Before choosing the activity, however, it is important to identify the orientation of the child. "A kinesthetically oriented child learns and thinks of concepts better by touching physical models," says Major Satyanarayanan, neurolinguistic and behavioural trainer in Chennai. "Auditorily inclined children do better when the concept is read out while visually oriented children learn by taking mental snapshots of the concept, be it a phone number or a complex formula."
The theory of multiple intelligences as propounded by Howard Gardner says that people have seven intelligences-linguistic, musical, mathematical, spatial, kinesthetic, intrapersonal and interpersonal-but each one is better in some than others. Strive to be good at one and the other areas improve as well. "Stimulating the brain in the strong area will help strengthen all areas," says Dr R. Karthikeyan, director of Gemba Management Consulting, Chennai. "Story-telling and games, which are otherwise never a part of analytical reasoning, stimulate the right brain and help in drawing an analogy."
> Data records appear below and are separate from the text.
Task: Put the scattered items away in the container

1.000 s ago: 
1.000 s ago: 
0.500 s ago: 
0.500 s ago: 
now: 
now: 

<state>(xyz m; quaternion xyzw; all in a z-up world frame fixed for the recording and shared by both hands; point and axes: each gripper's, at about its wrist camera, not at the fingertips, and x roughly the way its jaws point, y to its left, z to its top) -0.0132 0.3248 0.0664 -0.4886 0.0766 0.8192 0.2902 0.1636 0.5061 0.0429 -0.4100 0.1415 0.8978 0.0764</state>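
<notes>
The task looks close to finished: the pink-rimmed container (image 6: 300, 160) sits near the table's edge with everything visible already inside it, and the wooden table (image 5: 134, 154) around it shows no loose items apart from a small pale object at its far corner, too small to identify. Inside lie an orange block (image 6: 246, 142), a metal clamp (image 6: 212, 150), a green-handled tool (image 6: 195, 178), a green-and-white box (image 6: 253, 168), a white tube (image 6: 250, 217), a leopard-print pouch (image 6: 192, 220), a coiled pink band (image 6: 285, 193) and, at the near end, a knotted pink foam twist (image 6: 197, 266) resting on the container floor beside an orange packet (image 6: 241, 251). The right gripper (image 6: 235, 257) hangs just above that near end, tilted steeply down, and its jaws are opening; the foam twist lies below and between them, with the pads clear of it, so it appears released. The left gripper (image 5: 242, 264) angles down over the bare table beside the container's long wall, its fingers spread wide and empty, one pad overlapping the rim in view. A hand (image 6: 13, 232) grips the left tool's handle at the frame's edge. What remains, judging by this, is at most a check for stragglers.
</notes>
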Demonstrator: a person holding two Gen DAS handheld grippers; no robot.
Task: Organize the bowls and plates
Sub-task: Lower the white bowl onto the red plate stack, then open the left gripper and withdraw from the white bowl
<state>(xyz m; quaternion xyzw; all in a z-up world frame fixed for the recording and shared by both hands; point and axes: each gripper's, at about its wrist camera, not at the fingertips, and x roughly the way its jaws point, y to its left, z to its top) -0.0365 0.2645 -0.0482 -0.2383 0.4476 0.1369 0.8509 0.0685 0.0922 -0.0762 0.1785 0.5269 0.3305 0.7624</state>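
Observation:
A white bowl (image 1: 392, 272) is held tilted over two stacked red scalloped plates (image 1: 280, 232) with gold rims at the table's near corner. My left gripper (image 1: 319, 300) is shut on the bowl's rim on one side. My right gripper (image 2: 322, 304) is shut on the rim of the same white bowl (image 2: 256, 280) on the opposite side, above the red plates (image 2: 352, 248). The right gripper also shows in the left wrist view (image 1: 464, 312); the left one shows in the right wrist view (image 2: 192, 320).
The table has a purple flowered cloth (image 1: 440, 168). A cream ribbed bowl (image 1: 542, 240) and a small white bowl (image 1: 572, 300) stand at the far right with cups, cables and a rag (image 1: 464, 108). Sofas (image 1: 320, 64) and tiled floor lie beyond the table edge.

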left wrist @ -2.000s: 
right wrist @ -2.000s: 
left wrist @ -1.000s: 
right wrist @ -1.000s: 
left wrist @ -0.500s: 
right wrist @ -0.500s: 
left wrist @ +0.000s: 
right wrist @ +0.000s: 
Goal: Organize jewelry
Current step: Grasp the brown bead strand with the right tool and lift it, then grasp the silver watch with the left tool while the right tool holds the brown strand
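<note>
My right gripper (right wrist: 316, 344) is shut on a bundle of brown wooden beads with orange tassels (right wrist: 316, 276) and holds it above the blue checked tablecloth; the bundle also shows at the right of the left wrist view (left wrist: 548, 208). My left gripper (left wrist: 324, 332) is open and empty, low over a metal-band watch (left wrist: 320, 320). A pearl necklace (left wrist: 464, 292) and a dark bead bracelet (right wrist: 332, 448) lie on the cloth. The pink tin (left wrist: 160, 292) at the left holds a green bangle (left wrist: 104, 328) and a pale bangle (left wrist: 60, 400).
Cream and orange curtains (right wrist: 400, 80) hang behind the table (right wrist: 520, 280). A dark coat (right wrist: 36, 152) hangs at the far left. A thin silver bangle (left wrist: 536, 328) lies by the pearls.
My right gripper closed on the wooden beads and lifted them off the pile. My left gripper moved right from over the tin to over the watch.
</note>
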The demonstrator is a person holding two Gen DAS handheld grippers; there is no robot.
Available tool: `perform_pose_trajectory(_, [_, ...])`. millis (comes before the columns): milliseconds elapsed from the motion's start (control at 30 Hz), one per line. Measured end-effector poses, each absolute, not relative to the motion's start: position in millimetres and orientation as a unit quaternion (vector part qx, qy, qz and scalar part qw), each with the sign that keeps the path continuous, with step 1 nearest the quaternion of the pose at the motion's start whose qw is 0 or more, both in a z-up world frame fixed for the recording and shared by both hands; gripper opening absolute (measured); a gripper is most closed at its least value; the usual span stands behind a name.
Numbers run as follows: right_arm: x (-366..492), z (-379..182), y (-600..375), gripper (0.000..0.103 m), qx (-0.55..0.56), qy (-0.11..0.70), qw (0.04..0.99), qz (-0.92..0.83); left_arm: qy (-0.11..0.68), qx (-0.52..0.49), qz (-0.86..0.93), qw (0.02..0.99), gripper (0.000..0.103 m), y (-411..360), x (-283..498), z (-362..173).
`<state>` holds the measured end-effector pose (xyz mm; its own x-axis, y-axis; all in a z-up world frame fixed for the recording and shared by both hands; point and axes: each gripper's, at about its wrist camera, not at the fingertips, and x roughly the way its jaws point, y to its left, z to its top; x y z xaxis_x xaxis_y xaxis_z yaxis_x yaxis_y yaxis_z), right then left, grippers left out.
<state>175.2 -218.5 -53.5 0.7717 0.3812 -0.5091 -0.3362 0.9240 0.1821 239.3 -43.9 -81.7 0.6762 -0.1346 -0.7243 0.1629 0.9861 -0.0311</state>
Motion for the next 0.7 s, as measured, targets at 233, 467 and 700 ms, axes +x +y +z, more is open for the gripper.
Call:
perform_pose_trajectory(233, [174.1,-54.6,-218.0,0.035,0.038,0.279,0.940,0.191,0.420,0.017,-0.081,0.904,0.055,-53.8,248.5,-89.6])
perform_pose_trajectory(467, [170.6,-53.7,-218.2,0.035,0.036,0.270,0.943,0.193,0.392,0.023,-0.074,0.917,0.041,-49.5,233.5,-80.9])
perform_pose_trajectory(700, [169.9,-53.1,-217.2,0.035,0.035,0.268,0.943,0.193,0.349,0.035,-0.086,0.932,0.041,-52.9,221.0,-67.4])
It is never too early to introduce mental gymnastics. Based on the understanding that the foetus's ears develop by the fourth week, Mumbai-based paediatric surgeon Dr Snehlata Deshmukh has been prescribing music to pregnant women. "I recommend music, classical music preferably played on the santoor or sitar which are identifiable with the heart beat," says Deshmukh, who has been practising music therapy for the last 12 years. "It is better to play the same music all through. Music stimulates the left and right lobes of the brain." Deshmukh measures the effect of music on the babies using ultrasound. "When music is played, foetuses either join their hands, and if twins, they come closer," she says.
To study the effect of music on foetal growth, Dr T. Mythily, music therapist and behaviourist at Apollo Hospitals, Chennai, made 200 pregnant women listen to instrumental classical music for 20 minutes at the same time every day from the nineteenth week of pregnancy. "Music stimulates the prefrontal lobes which are responsible for planning, cognition, perception and aesthetics," says Mythily. "In about five weeks, it becomes a habit for the foetus, which starts kicking hard if the music is not played at that time. Take this music to the labour room and childbirth becomes very easy because the foetus recognises the music." Music as subtle vibrations ups the serotonin levels in the brain. (A neurotransmitter, serotonin plays a role in regulating emotions, mood, sleep and appetite.) Such babies learn faster than other babies, she says.